I have been ever so fascinated with Williamina Fleming, the more I read about her, the more I am proud to be a Dundonian like her.


Williamina is a great example of why Dundonians are some of the most smartest people you could ever meet. I wanted to share her story as many here at home don’t know much about her achievements and how she not only mapped the universe — but changed the universe.


Williamina Fleming was born in Dundee in the Nethergate area and was one of nine children. She was a promising young woman who became a teacher at the age of fourteen. She married at the age of twenty to James Orr Fleming and they emigrated to the United States and left her old life behind in Dundee.


At this time, she fell pregnant and unfortunately James abandoned her and their new-born son and left Williamina in care with her child. Making sure she avoided unemployment, Williamina applied to be a maid for Harvard College Observatory director Professor Edward Charles Pickering.


She was successful in getting the job and this was at the time when Edward Pickering had grown frustrated of his Harvard male employees when they were doing their jobs examining photographic plates. He told them that his ‘Scottish maid’ could do a better job.


Sticking to his word, Edward, in 1881, hired Williamina in a role helping him with his work mapping stars. She performed clerical work and mathematical computations from astronomical plates which is where the term ‘human computer’.


Edward was very impressed with Williamina as already she developed a new innovative way to catalogue stars by classifying them into seventeen different types — a type of classification which is still in use today.



Shortly after, she became one of the founding members of the “Harvard Computers”. The “Harvard Computers” was the name given to an all-women team of “human computers” to compute mathematical classifications and edit the observatory’s publications.


In 1882, Henry Draper, a well known and respected astronomer who was a pioneer of astrophotography, had died. His wife, Mary Anna Draper, who worked with Henry, had donated her equipment to the Harvard College Observatory and endowed setting up the Henry Draper Memorial to continue her research and most importantly, to continue Henry’s legacy.


Williamina was appointed to lead the new project and under the role, she developed a new system of classifying stars, this was after there was tension on what method would be used to classify these stars,


Williamina wanted to opt for a more simplistic approach which involved cataloguing them by the spectrum of light they produced.

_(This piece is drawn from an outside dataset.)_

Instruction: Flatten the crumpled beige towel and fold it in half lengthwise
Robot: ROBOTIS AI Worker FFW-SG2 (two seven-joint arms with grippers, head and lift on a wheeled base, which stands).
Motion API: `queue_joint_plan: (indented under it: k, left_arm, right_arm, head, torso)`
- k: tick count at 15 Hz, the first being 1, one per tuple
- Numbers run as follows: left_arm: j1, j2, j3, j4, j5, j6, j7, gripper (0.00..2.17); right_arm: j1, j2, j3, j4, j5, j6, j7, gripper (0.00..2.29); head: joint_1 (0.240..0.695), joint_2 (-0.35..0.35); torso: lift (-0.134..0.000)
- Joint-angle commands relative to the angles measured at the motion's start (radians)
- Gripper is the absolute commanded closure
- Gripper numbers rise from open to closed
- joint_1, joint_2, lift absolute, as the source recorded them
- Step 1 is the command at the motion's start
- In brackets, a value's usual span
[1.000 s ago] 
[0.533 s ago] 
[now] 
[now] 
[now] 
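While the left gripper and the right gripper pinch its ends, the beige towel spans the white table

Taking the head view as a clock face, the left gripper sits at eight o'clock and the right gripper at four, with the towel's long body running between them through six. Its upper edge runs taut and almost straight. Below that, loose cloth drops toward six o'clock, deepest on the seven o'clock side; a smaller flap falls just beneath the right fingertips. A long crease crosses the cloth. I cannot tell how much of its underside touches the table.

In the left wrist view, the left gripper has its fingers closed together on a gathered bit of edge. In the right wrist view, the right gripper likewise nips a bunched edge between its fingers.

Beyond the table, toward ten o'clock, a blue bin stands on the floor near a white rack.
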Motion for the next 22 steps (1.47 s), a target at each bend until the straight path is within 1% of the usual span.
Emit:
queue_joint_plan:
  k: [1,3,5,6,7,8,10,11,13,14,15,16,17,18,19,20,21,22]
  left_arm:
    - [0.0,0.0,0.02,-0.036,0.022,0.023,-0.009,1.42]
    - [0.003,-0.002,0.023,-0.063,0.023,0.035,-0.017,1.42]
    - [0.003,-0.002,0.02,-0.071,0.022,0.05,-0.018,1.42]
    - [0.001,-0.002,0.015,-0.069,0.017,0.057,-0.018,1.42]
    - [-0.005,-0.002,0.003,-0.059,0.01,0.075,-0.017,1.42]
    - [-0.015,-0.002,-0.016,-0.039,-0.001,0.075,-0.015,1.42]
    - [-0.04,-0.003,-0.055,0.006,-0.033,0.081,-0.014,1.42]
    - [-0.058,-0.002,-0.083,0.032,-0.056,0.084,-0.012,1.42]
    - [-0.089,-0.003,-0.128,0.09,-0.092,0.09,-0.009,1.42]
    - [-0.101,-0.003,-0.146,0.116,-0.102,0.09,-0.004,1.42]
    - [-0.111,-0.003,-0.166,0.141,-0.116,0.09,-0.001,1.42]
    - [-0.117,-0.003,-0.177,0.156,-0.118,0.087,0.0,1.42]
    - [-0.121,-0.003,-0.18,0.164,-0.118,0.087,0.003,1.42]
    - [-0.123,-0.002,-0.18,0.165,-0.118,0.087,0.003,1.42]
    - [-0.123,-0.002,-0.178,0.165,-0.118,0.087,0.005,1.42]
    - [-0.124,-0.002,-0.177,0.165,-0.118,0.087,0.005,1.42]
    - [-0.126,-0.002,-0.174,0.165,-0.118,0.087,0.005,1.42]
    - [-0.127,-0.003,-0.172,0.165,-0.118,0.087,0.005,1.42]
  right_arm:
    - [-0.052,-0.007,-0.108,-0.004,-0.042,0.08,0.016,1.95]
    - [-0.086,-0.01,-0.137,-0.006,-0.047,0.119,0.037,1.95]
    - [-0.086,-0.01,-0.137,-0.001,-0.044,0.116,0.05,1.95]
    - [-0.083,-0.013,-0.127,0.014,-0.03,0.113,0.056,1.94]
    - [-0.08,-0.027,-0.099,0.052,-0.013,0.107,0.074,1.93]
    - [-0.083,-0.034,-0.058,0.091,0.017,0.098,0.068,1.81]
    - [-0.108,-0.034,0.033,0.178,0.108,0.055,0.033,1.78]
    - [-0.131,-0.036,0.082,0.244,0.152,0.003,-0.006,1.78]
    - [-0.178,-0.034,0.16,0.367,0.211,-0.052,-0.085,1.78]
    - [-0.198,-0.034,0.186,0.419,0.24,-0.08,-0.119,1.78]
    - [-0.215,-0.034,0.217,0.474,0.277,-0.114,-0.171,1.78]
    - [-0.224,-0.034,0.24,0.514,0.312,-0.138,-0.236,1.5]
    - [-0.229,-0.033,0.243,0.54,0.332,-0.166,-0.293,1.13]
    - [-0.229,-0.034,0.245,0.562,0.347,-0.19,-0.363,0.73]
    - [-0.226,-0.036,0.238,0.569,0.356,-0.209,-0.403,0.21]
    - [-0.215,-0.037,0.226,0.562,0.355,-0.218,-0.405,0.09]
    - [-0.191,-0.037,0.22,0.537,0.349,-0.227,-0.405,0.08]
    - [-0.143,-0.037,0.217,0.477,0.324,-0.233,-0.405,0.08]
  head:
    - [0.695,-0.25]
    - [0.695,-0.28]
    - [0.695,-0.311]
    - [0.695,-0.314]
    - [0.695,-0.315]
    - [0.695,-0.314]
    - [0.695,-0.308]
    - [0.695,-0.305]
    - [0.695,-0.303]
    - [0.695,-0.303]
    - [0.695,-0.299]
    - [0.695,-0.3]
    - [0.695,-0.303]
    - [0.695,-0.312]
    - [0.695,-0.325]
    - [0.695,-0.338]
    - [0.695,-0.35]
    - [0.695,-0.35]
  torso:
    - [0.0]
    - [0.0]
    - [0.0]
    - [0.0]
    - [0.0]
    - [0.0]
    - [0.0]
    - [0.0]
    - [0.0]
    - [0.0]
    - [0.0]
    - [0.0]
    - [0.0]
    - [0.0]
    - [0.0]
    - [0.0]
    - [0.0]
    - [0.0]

This method later became known as the “Pickering-Fleming system” and this system was so successful, that it managed to catalogue 10,000 stars over Williamina’s nine year tenure at the observatory. Williamina was also able to make it possible to go back and compare recorded plates.


Discovering the Horsehead Nebula


In 1888, Williamina Fleming had made her most impressive mark on the world when she discovered the Horsehead Nebula, a beautiful and breath-taking nebula situated within the consolation of Orion.

Williamina discovered the Horsehead Nebula in 1888


She discovered the nebula on the Harvard plate classified as B2312 from the Bache telescope and Williamina described it as a “semi-circular indentation 5 minutes in diameter 30 minutes south of Zeta Orionis”.

The findings of the Horsehead Nebula were catalogued as it being discovered by Pickering under №434 (Index Catalogue of Nebulæ found in the years 1888 to 1894, 198) but fortunately for Williamina, this was rectified in a later edition.


The Horsehead Nebula is absolutely breath-taking and one of the most beautiful discoveries humans have made in the universe. It is thanks to Williamina that we discovered there was such beauty in our universe.

But she didn’t just discover the Horsehead Nebula, along with it, she discovered nearly 400 variable stars, 59 gaseous nebulae and 10 novae.


Williamina’s achievements and experience was awarding for her as she became the leader of the Curator of Astronomical Photographs at Harvard and in the role, she oversaw dozens of women who were hired to perform star counts and classifications and in 1901, she became the first American woman of citizenship of honorary membership of the Royal Astronomical Society of London.


Discovering white dwarfs


For Williamina, it didn’t end with discovering the Horsehead Nebula and many stars, nebulaes and novaes, she was equally notable for discovering the first white dwarf, the first person to discover what it was.

Williamina Fleming discovered white dwarfs.



Not many people know about that and even I was shocked at the first time that I heard that white dwarfs were discovered by a Dundonian, but don’t take my word for it…

The first person who knew of the existence of white dwarfs was Mrs. Fleming; the next two, an hour or two later, Professor E. C. Pickering and I. With characteristic generosity, Pickering had volunteered to have the spectra of the stars which I had observed for parallax looked up on the Harvard plates. All those of faint absolute magnitude turned out to be of class G or later. Moved with curiosity I asked him about the companion of 40 Eridani. Characteristically, again, he telephoned to Mrs. Fleming who reported within an hour or so, that it was of Class A. - Henry Norris Russell

Williamina later published her findings of white dwarfs in 1910 and unfortunately just a year later, she died at the age of 54 after suffering from pneumonia.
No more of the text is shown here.